The problem> Your answer must be the full listing below, repeated exactly.

Data below>
* * *

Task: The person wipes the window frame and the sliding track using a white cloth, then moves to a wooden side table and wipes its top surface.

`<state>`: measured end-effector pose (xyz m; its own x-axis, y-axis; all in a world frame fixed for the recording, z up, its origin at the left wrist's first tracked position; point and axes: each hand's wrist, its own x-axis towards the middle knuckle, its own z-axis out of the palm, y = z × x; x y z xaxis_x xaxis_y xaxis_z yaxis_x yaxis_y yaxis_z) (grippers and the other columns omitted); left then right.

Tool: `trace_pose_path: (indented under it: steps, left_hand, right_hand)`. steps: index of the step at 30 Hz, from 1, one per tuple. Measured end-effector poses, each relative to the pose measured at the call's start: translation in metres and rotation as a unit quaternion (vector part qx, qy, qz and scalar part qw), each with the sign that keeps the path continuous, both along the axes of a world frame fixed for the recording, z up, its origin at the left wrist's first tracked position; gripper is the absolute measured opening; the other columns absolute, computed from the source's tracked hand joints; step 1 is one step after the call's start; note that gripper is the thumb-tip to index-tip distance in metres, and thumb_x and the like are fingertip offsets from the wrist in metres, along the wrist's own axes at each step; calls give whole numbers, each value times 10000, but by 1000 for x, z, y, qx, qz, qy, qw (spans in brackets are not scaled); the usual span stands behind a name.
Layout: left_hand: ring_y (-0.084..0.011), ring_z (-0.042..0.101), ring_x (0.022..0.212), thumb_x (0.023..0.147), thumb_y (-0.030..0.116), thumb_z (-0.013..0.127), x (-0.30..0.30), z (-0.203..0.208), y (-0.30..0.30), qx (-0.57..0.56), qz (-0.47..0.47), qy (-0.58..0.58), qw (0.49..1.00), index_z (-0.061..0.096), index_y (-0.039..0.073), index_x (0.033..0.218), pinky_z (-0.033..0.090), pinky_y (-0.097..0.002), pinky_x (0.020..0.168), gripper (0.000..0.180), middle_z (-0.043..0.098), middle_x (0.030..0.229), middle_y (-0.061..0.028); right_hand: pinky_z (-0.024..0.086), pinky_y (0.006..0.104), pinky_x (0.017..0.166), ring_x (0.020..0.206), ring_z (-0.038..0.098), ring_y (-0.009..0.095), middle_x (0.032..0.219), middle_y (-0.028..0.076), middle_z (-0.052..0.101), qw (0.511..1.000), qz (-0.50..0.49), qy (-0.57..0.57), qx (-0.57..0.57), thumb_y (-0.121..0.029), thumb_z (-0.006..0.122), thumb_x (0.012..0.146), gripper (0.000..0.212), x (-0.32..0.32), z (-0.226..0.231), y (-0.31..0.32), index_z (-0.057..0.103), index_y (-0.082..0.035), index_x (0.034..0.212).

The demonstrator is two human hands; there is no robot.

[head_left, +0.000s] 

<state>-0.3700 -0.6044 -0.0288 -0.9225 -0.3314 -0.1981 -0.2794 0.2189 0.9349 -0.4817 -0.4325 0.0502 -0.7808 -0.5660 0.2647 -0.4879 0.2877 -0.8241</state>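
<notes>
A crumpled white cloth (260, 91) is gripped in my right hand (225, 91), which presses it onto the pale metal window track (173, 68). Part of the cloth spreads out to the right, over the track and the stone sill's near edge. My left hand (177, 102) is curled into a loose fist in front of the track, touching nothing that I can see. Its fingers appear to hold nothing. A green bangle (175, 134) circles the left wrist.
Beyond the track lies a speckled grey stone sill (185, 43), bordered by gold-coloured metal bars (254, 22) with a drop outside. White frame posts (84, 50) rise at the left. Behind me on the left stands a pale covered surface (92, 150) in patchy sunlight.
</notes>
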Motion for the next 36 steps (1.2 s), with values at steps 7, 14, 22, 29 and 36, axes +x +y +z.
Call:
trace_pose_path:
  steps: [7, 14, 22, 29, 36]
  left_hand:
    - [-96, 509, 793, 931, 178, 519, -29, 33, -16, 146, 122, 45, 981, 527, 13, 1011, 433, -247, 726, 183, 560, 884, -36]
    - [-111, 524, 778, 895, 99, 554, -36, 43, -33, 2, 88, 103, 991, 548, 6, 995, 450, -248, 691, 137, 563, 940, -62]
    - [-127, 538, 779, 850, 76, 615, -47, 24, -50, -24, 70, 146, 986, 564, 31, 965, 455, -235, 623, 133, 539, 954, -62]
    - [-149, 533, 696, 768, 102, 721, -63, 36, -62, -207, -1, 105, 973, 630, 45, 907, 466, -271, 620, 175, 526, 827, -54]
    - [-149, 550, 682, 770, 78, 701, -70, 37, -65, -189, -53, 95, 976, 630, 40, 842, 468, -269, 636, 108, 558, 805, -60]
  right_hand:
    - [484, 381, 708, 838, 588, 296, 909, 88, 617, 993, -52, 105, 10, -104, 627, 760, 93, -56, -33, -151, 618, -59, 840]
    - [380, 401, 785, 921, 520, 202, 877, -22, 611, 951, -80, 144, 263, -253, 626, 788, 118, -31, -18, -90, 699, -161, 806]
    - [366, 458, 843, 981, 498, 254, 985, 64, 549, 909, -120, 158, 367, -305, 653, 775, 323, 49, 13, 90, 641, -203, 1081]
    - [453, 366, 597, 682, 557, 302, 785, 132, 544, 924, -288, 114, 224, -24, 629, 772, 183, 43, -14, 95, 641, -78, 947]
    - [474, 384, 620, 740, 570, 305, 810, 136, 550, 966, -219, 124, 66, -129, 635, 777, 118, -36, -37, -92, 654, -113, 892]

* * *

Answer section>
Task: The person wipes the window frame and the sliding track using a white cloth, then moves to a wooden side table and wipes its top surface.

`<state>`: measured end-effector pose (xyz m; its own x-axis, y-axis; all in a world frame fixed for the recording, z up, its origin at the left wrist's first tracked position; point and axes: each hand's wrist, its own x-axis towards the middle knuckle, its own z-axis out of the palm, y = z × x; x y z xaxis_x xaxis_y xaxis_z yaxis_x yaxis_y yaxis_z) (grippers and the other columns omitted); left then right.

Tool: `trace_pose_path: (indented under it: steps, left_hand, right_hand)`. steps: index of the step at 30 Hz, from 1, one per tuple. Measured end-effector poses, each relative to the pose measured at the call's start: translation in metres and rotation as a unit quaternion (vector part qx, qy, qz and scalar part qw), each with the sign that keeps the path continuous, both along the axes of a world frame fixed for the recording, z up, its origin at the left wrist's first tracked position; gripper is the absolute measured opening; the other columns absolute, computed from the source's tracked hand joints; step 1 is one step after the call's start; note that gripper is the thumb-tip to index-tip distance in metres, and thumb_x and the like are fingertip offsets from the wrist in metres, along the wrist's own axes at each step; calls give whole numbers, each value times 10000, but by 1000 for x, z, y, qx, qz, qy, qw (spans in brackets are not scaled); the usual span stands behind a name.
Layout: left_hand: ring_y (-0.084..0.011), ring_z (-0.042..0.101), ring_x (0.022..0.212), thumb_x (0.023..0.147), thumb_y (-0.030..0.116), thumb_z (-0.013..0.127), x (-0.30..0.30), z (-0.203..0.208), y (-0.30..0.30), qx (-0.57..0.56), qz (-0.47..0.47), qy (-0.58..0.58), qw (0.49..1.00), index_z (-0.061..0.096), index_y (-0.039..0.073), index_x (0.033..0.218), pinky_z (-0.033..0.090), pinky_y (-0.097..0.002), pinky_x (0.020..0.168), gripper (0.000..0.180), middle_z (-0.043..0.098), middle_x (0.030..0.229), middle_y (-0.061..0.028); right_hand: pinky_z (-0.024..0.086), pinky_y (0.006..0.104), pinky_x (0.017..0.166), ring_x (0.020..0.206), ring_z (-0.038..0.098), ring_y (-0.009..0.095), middle_x (0.032..0.219), middle_y (-0.028..0.076), middle_z (-0.052..0.101), qw (0.511..1.000), qz (-0.50..0.49), qy (-0.57..0.57), qx (-0.57..0.57), thumb_y (-0.121..0.029), thumb_z (-0.006..0.122), thumb_x (0.012..0.146), gripper (0.000..0.212), x (-0.32..0.32), z (-0.226..0.231), y (-0.31..0.32), index_z (-0.057..0.103), index_y (-0.082..0.035), index_x (0.034..0.212).

The demonstrator is two human hands; there is no robot.

[head_left, +0.000s] 

<state>-0.3700 -0.6044 -0.0288 -0.9225 -0.3314 -0.1981 -0.2794 0.2189 0.9349 -0.4817 -0.4325 0.0502 -0.7808 -0.5660 0.2647 -0.4879 0.2877 -0.8241</state>
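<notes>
A crumpled white cloth (260, 91) is gripped in my right hand (225, 91), which presses it onto the pale metal window track (173, 68). Part of the cloth spreads out to the right, over the track and the stone sill's near edge. My left hand (177, 102) is curled into a loose fist in front of the track, touching nothing that I can see. Its fingers appear to hold nothing. A green bangle (175, 134) circles the left wrist.
Beyond the track lies a speckled grey stone sill (185, 43), bordered by gold-coloured metal bars (254, 22) with a drop outside. White frame posts (84, 50) rise at the left. Behind me on the left stands a pale covered surface (92, 150) in patchy sunlight.
</notes>
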Motion for the next 36 steps (1.2 s), with values at steps 7, 14, 22, 29 and 36, axes +x +y +z.
Call:
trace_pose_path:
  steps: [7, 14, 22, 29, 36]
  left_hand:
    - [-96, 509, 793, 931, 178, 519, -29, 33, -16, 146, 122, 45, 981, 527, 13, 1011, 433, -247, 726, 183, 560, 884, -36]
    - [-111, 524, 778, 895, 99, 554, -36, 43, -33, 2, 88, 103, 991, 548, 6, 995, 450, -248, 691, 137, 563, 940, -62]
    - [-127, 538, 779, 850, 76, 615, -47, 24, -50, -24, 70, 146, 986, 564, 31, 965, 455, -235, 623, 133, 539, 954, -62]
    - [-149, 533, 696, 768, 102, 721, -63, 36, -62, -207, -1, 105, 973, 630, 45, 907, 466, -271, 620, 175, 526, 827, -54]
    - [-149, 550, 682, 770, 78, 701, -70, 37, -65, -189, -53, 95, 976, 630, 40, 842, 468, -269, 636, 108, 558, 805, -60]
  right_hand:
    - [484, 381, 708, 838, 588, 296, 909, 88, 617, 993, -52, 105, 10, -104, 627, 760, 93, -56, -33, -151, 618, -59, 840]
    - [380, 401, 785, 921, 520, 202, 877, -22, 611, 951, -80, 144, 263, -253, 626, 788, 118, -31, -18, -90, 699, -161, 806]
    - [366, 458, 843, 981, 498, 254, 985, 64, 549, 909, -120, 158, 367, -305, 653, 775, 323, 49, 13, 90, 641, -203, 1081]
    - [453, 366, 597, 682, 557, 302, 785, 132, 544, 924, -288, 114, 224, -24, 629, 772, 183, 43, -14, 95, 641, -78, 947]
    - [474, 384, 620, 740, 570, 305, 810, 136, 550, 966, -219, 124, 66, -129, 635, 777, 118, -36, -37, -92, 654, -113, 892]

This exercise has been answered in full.